Thursday, May 02, 2013

Herblock, the master cartoonist

Where have all the editorial cartoonists gone? Gone to digital every one, to paraphrase the old song. In the golden years of editorial cartooning, the 20th century, just about every daily newspaper of any substance had to have a cartoonist. As with any craft, some of the artists were better than others. A man who got a lot of attention over many decades was Herbert Block of the Washington Post. His cartoons were so well done they earned him many awards, and a prominent place on the Nixon Enemies List,  a badge of honor for the time.

I found an early (1930) example of his original art at Heritage Auctions:

The Library of Congress has an excellent collection of his originals, including these. For more go to Library of Congress.

Herblock’s cartoons on guns show that the debate hasn’t much changed for decades. The mail order rifle Oswald bought brought about the end of buying firearms by mail. Despite the current refusal of the National Rifle Association to budge an inch on common sense laws on guns, I haven’t heard of anyone trying to bring that back.

Life for November 19, 1956, had an article on the hardworking cartoonist.

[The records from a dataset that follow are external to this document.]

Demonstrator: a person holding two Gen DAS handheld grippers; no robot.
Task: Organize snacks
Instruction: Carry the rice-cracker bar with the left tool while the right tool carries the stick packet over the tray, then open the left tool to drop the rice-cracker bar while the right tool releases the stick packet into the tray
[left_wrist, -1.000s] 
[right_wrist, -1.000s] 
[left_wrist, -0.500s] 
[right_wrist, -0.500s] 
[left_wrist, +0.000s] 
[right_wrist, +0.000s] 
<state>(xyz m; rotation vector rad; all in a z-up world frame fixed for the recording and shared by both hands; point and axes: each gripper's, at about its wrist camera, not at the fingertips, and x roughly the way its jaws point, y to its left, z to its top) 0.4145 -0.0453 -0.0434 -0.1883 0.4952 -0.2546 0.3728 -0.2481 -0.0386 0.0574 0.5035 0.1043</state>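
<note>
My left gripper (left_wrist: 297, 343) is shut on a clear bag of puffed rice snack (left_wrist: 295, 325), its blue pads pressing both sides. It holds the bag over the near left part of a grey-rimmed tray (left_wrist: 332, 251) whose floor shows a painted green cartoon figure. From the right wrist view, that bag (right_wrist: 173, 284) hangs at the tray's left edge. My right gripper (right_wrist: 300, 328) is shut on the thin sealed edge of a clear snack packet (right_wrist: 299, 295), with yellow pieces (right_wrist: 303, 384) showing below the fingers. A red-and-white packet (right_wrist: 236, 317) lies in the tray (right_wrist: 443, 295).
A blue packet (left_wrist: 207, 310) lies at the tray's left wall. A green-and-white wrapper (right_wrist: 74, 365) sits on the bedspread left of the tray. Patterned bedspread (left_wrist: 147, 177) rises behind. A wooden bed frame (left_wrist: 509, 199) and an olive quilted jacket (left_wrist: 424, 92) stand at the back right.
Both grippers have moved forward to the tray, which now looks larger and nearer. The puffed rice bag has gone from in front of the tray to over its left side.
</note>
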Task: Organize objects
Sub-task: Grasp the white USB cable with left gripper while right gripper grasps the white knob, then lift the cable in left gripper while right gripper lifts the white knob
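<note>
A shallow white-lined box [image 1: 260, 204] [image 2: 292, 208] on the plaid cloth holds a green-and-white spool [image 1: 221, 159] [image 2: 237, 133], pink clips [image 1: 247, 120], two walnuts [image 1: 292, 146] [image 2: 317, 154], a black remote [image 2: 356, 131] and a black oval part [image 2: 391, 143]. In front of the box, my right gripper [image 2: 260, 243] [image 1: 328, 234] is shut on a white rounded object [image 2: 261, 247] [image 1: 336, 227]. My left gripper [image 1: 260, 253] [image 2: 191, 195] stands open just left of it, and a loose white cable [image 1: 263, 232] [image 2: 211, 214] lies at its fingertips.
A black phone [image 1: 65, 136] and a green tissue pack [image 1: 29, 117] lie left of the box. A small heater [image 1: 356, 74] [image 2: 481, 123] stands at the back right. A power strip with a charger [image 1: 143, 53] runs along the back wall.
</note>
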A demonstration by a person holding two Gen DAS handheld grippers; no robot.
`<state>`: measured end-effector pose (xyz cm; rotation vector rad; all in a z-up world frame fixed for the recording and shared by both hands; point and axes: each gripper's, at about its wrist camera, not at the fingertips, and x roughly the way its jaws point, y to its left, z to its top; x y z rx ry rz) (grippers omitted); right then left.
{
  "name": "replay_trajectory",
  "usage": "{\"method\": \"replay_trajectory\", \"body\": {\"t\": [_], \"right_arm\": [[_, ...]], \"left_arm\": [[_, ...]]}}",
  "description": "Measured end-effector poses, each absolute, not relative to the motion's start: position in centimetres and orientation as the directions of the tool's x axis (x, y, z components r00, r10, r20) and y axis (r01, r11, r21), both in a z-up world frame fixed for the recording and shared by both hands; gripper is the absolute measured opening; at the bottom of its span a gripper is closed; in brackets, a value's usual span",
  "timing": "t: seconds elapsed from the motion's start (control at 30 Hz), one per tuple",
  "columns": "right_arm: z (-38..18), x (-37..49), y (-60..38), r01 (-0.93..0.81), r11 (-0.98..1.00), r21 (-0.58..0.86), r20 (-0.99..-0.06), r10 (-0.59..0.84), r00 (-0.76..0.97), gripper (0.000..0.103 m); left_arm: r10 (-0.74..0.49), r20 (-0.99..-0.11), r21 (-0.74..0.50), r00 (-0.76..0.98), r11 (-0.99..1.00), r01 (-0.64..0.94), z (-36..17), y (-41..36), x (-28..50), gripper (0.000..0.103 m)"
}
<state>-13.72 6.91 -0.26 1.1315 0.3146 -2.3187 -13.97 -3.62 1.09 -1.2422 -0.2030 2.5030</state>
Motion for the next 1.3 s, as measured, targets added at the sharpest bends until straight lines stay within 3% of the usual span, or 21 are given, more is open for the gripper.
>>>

Herb Block, born in 1909, died one week short of his 92nd birthday in 2001.


Kirk said...

I was under the impression that gun control didn't emerge as an issue until 1968, following the MLK/RFK assassinations. This is the first I've seen it raise following the JFK murder. Herblock seems to have been ahead of the game.

Oh, wait, one other place, on the TV show GET SMART of all things, a joke that may very well have been inspired by the Herblock cartoon. Maxwell Smart and KAOS agent Zigfried are comparing weapons. Smart brags of owning a weapon that's the most deadliest gun on the planet.

"Did CONTROL [the CIA-like spy agency] issue that to you?" Zigfried asks.

"Naw" Smart replies. "I got it from a mail order house out of Chicago.

Postino said...

I think that the gun control legislation of the 1960s, and that began after the JFK assassination with laws again mail-order weapons, galvanized the then-placid NRA into political action.

In a previous post I mentioned the Black Panthers asserted Second Amendment rights in the late '60s, which caused the California legislature to pass more restrictive gun laws. The modern-day NRA is a group that has vowed never to let any more anti-gun measures pass, no matter what it costs society as a whole.

I didn't remember the Get Smart scene, but thanks for telling me, because any time I think about Don Adams as Maxwell Smart I start laughing.